The following companies receive data in third countries outside the European Union:
- Google Inc., 1600 Amphitheater Parkway, Mountainview, California 94043, USA; https://www.google.de/intl/de/policies/privacy
- YouTube LLC, 901 Cherry Ave., San Bruno, CA 94066, USA;
https://www.google.de/intl/de/policies/privacy - Facebook Inc., 1601 S California Ave, Palo Alto, California 94304, USA;
https://www.facebook.com/policy.php; - Instagram LLC, 1601 Willow Rd, Menlo Park CA 94025, USA,
https://help.instagram.com/155833707900388
6. Your rights
You have the following rights with regard to the processing of personal data concerning you, which you can assert informally at any time against the contact person listed above in 1.
Right to information
Upon request, we will provide you with information about which of your personal data we have stored, for what purpose, for how long, from what source and on what legal basis, and whether we have disclosed this information to third parties.
Right to correction
If it turns out that the personal data we have received from you is incorrect or incomplete, we will correct or supplement it immediately upon request.

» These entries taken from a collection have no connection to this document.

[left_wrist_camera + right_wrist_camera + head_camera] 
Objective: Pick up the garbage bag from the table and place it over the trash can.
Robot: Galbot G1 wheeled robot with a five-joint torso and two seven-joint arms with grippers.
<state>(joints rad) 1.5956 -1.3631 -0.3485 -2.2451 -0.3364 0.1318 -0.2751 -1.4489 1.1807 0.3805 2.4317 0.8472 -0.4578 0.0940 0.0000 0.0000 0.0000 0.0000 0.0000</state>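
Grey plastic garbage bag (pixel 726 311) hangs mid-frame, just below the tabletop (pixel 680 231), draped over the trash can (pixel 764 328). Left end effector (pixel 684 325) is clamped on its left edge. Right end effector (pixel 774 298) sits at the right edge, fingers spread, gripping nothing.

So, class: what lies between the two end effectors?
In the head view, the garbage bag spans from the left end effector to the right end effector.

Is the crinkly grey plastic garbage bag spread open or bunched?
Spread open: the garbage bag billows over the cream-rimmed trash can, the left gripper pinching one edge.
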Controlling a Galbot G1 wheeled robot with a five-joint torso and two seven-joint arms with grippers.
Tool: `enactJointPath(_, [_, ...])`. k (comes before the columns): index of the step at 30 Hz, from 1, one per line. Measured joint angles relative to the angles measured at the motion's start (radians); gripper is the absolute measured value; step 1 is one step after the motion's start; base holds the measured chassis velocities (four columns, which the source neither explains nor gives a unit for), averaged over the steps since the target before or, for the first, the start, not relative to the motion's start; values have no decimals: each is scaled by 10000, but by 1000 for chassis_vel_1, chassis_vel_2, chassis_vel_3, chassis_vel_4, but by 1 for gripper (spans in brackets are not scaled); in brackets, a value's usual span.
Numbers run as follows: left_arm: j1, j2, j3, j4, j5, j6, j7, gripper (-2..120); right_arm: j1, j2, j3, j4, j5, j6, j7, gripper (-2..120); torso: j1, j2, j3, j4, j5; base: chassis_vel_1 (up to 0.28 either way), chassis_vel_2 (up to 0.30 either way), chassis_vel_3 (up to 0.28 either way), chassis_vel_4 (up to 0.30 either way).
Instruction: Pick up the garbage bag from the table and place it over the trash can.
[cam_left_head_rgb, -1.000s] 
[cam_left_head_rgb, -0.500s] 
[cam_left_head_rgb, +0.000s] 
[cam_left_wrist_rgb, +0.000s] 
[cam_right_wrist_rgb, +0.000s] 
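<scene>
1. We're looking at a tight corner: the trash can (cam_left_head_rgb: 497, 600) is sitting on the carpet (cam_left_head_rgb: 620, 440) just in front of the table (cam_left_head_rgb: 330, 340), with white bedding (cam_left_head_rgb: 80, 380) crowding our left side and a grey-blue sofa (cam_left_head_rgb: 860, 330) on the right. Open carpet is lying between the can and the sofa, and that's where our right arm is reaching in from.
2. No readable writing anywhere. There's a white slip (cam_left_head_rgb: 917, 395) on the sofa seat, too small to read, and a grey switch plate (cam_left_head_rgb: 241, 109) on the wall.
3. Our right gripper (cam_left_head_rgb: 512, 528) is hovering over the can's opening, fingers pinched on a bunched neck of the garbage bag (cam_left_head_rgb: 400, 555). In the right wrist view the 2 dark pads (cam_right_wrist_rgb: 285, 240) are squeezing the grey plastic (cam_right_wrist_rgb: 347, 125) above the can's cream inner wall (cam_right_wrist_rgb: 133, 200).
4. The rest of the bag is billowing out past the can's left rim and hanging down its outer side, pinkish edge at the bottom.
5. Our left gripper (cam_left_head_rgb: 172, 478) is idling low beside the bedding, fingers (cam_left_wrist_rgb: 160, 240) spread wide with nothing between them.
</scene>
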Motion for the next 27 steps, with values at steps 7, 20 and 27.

Right to deletion (right to be forgotten)
You have the right to have your personal data deleted without delay, unless there is a legal obligation to retain them.
Right to limitation of processing
You can request us to restrict the processing of your personal data.
Right to object to the processing
You can object to the processing of your personal data at any time. This applies in particular if the legal basis for the processing is Art. 6 para. 1 sentence 1 lit. f DS-GVO.
Right to data transferability
You have the right to receive the personal data we hold about you in a universally readable format.
Right of appeal to a supervisory authority
You also have the right to complain to the competent data protection supervisory authority about the processing of your personal data by us. The data protection authority of the federal state in which we have our registered office is responsible. You can find more information on this at https://www.bfdi.bund.de/DE/Infothek/Anschriften_Links/anschriften_links-node.html.
We take the liberty of politely pointing out that the exercise of your rights may be subject to the existence of certain conditions in individual cases.
Guarantee of data security and data protection
In order to ensure the protection and security of your personal data, we implement a variety of technical and organizational security measures, the effectiveness of which we regularly review.